Students will be introduced first to convolutional networks (for image analysis), and then to recurrent neural networks for processing sequential data and tackle so-called ‘sequence to sequence’ problems (e.g., machine translation). Optional topics include attention-based models and embedding techniques for other types of data (e.g., graph-structured data).

Each topic will be supplemented by a practical laboratory where all concepts will be developed on realistic use cases through the use of the TensorFlow 2.0 library.

Slides and notebooks

1TBAIntro to the course
2TBASupervised learning and numerical optimization
LabTBAAutomatic differentiation in TF with GradientTape

Environment setup

Students are invited to bring their own laptop for the lab sessions. In order to have a working Python installation with all prerequisites, you can install the Anaconda distribution from the web (Python 3.7 version).

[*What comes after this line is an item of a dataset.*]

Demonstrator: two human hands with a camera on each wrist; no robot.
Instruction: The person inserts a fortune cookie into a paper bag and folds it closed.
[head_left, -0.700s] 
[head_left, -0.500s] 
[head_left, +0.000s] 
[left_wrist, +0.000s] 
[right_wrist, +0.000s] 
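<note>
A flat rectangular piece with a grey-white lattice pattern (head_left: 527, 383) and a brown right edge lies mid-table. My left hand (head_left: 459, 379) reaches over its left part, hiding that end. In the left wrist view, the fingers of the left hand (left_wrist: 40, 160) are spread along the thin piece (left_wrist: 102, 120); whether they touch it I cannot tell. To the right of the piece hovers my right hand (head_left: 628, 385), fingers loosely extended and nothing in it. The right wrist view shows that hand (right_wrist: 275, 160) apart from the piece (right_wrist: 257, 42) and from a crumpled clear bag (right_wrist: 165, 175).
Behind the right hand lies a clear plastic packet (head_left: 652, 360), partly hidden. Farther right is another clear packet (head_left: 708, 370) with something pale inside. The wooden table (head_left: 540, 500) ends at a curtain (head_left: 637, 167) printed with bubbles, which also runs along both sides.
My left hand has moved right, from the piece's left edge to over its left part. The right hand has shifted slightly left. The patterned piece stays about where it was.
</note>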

We will use the TensorFlow 2.0 release candidate in the course, that you can install from the Anaconda prompt simply as (more information available from the installation link, especially for the alternative GPU-enabled installation):

Alternatively, you can run all notebooks freely using the Google Colaboratory service (which you can access with a standard Gmail account or the account).

Reading material

The main reference book for the course is Deep Learning (MIT Press, 2016), which you can view for free in HTML form or buy following any of the links in the website. A more up-to-date reference, available for free as a set of Jupyter notebooks, is Dive into Deep Learning, which is however based on the MXNet deep learning framework.

Interesting additional links

Blog posts:

  • On the idea of differentiable programming, I wrote a small article on Medium. Interesting work in DP is now being done outside the Python ecosystem, e.g., see this blog post in the Flux blog (a Julia framework) or the manifesto of Swift for TensorFlow, arguing for automatic differentiation as a first-tool construct in the programming language. Another interesting perspective is the Software 2.0 blog post by Andrej Karpathy.
  • To learn more about reverse-mode AD, you can check this blog post with a working example in Rust, or a two-part tutorial I wrote (in Italian) with a toy implementation in Python (part 1 and part 2).
  • Practically anything coming from is worth reading and exploring if you are into deep learning.
  • More in general, the old blog and the new blog of Andrej Karpathy have several interesting pieces, including this full ‘recipe’ for training neural networks and why you should understand backpropagation.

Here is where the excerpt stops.